Aim of the exercise:
Retype, without any change, the line that contains "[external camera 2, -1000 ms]" and every line that follows it to the end of the entries, and nothing else.

Start of Data

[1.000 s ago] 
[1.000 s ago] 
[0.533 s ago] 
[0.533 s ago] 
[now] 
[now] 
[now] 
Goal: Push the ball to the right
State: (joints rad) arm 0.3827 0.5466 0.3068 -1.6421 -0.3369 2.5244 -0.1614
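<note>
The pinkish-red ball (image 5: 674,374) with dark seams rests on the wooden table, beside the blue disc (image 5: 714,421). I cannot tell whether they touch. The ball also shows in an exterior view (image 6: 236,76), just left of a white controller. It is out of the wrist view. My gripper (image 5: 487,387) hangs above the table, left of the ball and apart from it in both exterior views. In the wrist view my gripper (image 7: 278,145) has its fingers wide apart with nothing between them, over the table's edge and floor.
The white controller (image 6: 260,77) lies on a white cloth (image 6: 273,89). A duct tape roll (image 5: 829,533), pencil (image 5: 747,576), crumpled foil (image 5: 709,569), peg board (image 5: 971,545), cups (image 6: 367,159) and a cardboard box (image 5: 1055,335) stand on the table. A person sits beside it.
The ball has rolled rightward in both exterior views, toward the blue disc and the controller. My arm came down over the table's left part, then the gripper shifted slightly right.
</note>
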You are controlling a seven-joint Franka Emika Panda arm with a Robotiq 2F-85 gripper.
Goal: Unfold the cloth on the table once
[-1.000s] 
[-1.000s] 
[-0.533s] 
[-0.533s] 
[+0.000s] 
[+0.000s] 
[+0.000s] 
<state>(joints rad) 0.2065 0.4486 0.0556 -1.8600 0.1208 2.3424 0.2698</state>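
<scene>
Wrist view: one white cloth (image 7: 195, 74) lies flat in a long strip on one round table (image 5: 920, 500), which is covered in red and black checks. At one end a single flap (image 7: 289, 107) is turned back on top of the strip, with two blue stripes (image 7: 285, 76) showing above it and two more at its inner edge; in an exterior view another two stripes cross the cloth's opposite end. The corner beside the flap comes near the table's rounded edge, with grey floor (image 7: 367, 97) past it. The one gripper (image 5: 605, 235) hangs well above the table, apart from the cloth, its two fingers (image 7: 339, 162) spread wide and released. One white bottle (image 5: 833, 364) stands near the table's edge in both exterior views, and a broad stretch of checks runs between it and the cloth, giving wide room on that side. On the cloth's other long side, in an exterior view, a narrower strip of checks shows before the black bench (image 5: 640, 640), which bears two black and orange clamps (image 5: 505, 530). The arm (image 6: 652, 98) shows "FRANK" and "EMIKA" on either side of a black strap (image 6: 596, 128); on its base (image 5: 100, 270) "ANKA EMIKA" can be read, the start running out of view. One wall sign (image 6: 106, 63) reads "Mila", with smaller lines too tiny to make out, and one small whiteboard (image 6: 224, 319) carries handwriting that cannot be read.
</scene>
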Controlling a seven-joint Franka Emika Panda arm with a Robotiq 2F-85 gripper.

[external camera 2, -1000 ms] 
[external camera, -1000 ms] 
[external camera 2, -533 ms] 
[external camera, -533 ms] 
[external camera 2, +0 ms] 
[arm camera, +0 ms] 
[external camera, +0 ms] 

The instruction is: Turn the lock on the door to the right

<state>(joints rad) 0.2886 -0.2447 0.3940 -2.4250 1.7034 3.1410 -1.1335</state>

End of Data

Exercise response:
[external camera 2, -1000 ms] 
[external camera, -1000 ms] 
[external camera 2, -533 ms] 
[external camera, -533 ms] 
[external camera 2, +0 ms] 
[arm camera, +0 ms] 
[external camera, +0 ms] 

The instruction is: Turn the lock on the door to the right

<state>(joints rad) 0.2886 -0.2447 0.3940 -2.4250 1.7034 3.1410 -1.1335</state>

Nothing remains to be done, and the exercise is complete.